まず、越後が舞台の「藏」だが、モロ家父長制の頂点にある酒蔵主・意造を鹿賀丈史が上手く演じている。この物語の立役者は、何といっても叔母役の檀ふみだろう。この叔母・佐穂あっての物語と言える。多くは口出ししない、ただそれでもここぞという際には主人公・烈の背中をド〜ンと押す。本来、人は斯くありたい。
次に土佐が舞台の、『櫂は三年櫓は三月』の「櫂」について。こちらの家長は仲村トオル。極道にして大正期らしさを纏った俗っぽな漢。
その極道モンに連れ添う松たかの耐え忍ぶ姿がもうタマラナイ。愛人に産ませた娘、綾子役の井上真央が、どうにも米山さんちの娘さんに見えて仕方がなかった。合格を祈ってマス。

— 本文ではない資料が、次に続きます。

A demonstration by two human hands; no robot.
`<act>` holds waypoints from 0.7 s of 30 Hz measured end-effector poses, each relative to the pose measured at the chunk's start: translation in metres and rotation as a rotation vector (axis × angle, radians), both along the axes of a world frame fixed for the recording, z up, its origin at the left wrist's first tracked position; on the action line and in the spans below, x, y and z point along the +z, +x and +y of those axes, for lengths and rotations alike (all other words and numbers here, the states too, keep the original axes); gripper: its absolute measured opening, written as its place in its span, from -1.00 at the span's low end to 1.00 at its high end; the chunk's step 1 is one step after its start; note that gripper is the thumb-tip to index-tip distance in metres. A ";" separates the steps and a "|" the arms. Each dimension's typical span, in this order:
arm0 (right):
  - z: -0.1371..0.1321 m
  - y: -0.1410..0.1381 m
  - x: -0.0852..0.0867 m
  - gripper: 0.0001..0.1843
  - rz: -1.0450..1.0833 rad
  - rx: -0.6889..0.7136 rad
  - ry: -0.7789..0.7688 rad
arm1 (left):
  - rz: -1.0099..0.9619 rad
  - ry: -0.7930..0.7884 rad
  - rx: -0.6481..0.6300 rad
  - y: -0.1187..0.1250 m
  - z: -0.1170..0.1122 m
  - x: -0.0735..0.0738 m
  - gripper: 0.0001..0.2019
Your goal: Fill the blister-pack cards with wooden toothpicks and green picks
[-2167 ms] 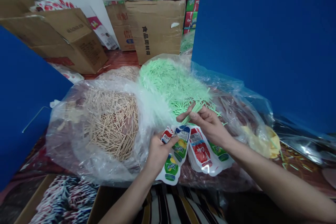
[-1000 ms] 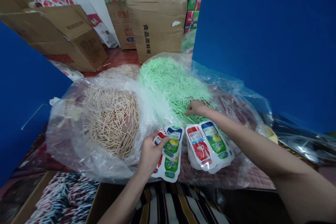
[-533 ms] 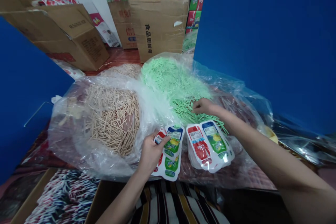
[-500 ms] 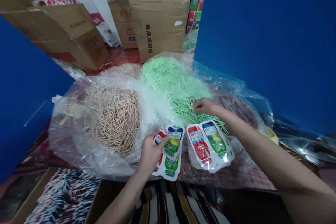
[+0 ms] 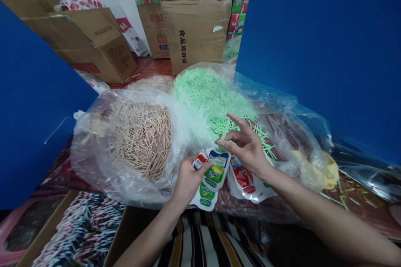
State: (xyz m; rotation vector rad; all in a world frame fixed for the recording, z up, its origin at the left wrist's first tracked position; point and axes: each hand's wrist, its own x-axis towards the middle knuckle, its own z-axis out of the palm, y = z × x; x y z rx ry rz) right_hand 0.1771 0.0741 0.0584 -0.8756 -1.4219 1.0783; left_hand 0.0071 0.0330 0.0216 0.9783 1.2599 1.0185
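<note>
The left hand (image 5: 188,180) there's clamped on printed packs (image 5: 216,171), their long axes running forward; the right hand (image 5: 250,150), forefinger lifted, pinches green sticks (image 5: 224,132) slanting forward-right.

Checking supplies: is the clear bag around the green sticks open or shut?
Open: the bag gapes at its near side, where green sticks lie uncovered near the right hand.

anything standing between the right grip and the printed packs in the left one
Nothing visible does. The right grip, seemingly pinching green sticks, shows just beyond the upper edge of the printed packs in the left grip. The red pack lies below the right grip, off to the side. One view leaves the depth gap uncertain.
</note>
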 end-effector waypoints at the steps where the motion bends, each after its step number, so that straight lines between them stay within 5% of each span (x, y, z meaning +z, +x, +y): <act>1: -0.002 -0.001 -0.002 -0.27 -0.008 -0.002 0.000 | 0.001 0.005 -0.005 0.000 -0.001 0.001 -0.77; 4: -0.007 -0.001 -0.006 -0.25 -0.044 -0.002 0.009 | -0.004 0.020 -0.018 0.001 -0.002 0.005 -0.76; 10: -0.016 0.009 -0.002 -0.77 -0.432 0.016 0.282 | 0.003 0.027 0.004 -0.003 -0.005 0.001 -0.77; 14: -0.019 0.015 -0.003 -0.67 -0.667 0.129 0.520 | -0.030 0.008 -0.005 -0.007 -0.008 -0.005 -0.77; 21: -0.028 0.016 0.001 -0.60 -0.721 0.184 0.468 | -0.132 -0.039 0.005 -0.010 -0.014 0.000 -0.75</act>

共に壮絶な一女性の人生を描いた作品で、これを観知ったらグルメだエステだヴァカンスだなどと現を抜かす女の子は往復ビンタを喰ったような気持ちになるのではないかしらん? ラーメン屋の行列からも降りることだらう。
「藏」のカタルシスも他に得難いものがあるけれど、未来への希望という点で「櫂」に軍配を上げたい。共に深草アキの中国古楽器である秦琴(しんきん)の演奏が強く印象に残る。
宮尾登美子原作、松たか子主演による3部作として両作品の間を割って「春燈(1998)」があるそうだが、機会をみて是非観てみたい。何にしても、宮尾登美子原作ドラマの重厚なこと、若い方々に是非観てもらいたい。
水曜夜に観たドラマなのだが、物語のその烈(はげ)しさに酒が進んでススンで仕様がなかった。
2枚目:拙宅に唯一ある、松たか子CD。
1,3枚目:左から「藏」「春燈」「櫂」
鬼龍院花子も宮尾登美子じゃなかったかな? おんなの奥に潜んだ「情念」は凄い。
そう、肝心の映画を観ていません。女の情念、また自立に向かう女性たちへの眼差しにムネが熱くなります。
私も『蔵』が大好きです。宮尾登美子の著作は女性が強く生きていくところが好きです。『櫂』は、今BSで再放送中ですよね。松たか子と宮尾登美子作品、イメージ通りだと感じます。私も『蔵』の「佐保さ」と「意造」にどきどきしてテレビドラマを見ました。原作を読んでも、テレビドラマの配役の方々を想像します。
『櫂』『春燈』は自叙伝小説なので、ますます宮尾文学にどっぷりです。
琴のことが書かれていますが、『一弦の琴』は読まれましたか。これもNHKでドラマになっていたけれど、再放送に気付いたことはなく、また見たいなあと思い出しました。
宮尾登美子さんの世界の紹介、嬉しいです。素敵な話題提供、ありがとうございました。
コメントありがとうございます。「一弦の琴」は直木賞受賞作なので、これが本命かも知れませんね。「序の舞」も"重い"ので、機会がありましたら是非。